CN220292482U - Solar dry cell controller - Google Patents

Abstract

The utility model relates to a solar dry battery controller, which comprises a controller and a cover plate, wherein the circulating pipe is fixedly connected with the cover plate, a heat conducting plate is fixedly connected to the outer wall of the circulating pipe, a return pipe is communicated with the outer wall of the circulating pipe, a water pump is arranged in the return pipe, a heat dissipation fin is fixedly connected to one end of the return pipe, which is far away from the circulating pipe, a transverse pipe is fixedly connected to the inner part of the heat dissipation fin, and a fan is arranged on the outer wall of the heat dissipation fin. The utility model relates to the technical field of controllers, in particular to a solar dry battery controller, which is characterized in that a circulating pipe, a heat conducting plate, a return pipe, a water pump, a heat radiating fin, a supporting plate, a transverse pipe, a sealing cap, a fan and the like are matched for use, heat of the heat conducting plate and cooling liquid in the circulating pipe are subjected to heat exchange, the fan is started to radiate the heat radiating fin, and then the cooling liquid is cooled, so that the controller is cooled under the condition that no heat radiating hole is formed, and dust and water are prevented from entering the controller.

Description

Solar dry cell controller

Technical Field

The utility model relates to the technical field of controllers, in particular to a solar dry cell controller.

Background

The solar energy controller is totally called as a solar energy charge-discharge controller and is automatic control equipment used in a solar power generation system for controlling a plurality of solar cell matrixes to charge a storage battery and the storage battery to supply power to a solar inverter load.
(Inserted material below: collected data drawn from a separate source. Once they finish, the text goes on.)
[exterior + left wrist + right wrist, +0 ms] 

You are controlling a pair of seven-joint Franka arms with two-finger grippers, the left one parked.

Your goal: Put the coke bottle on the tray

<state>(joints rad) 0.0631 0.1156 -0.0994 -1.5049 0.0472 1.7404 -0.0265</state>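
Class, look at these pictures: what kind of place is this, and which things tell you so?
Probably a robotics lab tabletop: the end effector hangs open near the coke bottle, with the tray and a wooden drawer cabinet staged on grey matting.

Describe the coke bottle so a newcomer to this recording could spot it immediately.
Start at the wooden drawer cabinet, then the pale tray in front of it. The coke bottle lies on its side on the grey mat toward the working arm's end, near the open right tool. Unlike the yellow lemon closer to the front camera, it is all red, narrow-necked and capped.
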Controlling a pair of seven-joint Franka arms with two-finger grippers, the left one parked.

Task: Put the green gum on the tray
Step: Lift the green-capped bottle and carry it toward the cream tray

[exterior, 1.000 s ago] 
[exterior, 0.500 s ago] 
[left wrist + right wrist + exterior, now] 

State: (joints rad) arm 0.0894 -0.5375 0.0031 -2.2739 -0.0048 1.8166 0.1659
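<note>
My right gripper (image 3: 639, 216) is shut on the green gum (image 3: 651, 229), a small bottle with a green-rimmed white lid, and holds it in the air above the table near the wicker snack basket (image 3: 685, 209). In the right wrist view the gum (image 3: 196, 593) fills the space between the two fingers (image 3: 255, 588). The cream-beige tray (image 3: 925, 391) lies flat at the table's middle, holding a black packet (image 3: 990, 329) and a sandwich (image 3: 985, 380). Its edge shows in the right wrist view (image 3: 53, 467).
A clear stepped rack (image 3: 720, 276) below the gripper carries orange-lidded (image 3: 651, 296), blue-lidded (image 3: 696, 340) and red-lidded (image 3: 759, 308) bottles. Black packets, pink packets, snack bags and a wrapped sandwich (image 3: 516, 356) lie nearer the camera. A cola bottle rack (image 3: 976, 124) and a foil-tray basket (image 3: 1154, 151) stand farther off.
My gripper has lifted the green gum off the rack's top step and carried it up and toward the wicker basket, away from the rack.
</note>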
The solar controller adopts a high-speed CPU microprocessor and a high-precision A/D analog-to-digital converter, and is a microcomputer data acquisition and monitoring control system. The current working state of the photovoltaic system can be rapidly acquired in real time, the working information of the PV station can be obtained at any time, and the historical data of the PV station can be accumulated in detail.

But current solar cell controller utilizes the fan cooperation of louvre and the inside controller to dispel the heat, and the setting of louvre is convenient for air circulation in, and dust and water also can enter into the controller, have the potential safety hazard.

Disclosure of Invention

Aiming at the defects of the prior art, the utility model provides a solar dry battery controller, which solves the problems that dust and water can enter the controller and potential safety hazards exist when the existing heat dissipation hole is arranged to facilitate air circulation by utilizing the cooperation of a heat dissipation hole and a fan inside the controller.

In order to achieve the above purpose, the present utility model provides the following technical solutions: the solar dry battery controller comprises a controller and a cover plate, wherein the cover plate is installed on the outer wall of the controller, and the solar dry battery controller is characterized in that: the outer wall of the cover plate is provided with a cooling component;

the cooling assembly includes: the circulating pipe is fixedly connected with the cover plate, the heat-conducting plate is fixedly connected with the outer wall of the circulating pipe, the return pipe is communicated with the cover plate, the water pump is arranged in the return pipe, one end of the return pipe, which is far away from the circulating pipe, is fixedly connected with the radiating fin, the radiating fin is communicated with the circulating pipe, the supporting plate is fixedly connected with the outer wall of the radiating fin, the supporting plate is fixedly connected with the cover plate, the transverse pipe is fixedly connected with the inner part of the radiating fin, the sealing cap is connected with the outer wall of the transverse pipe in a threaded manner, and the fan is arranged on the outer wall of the radiating fin.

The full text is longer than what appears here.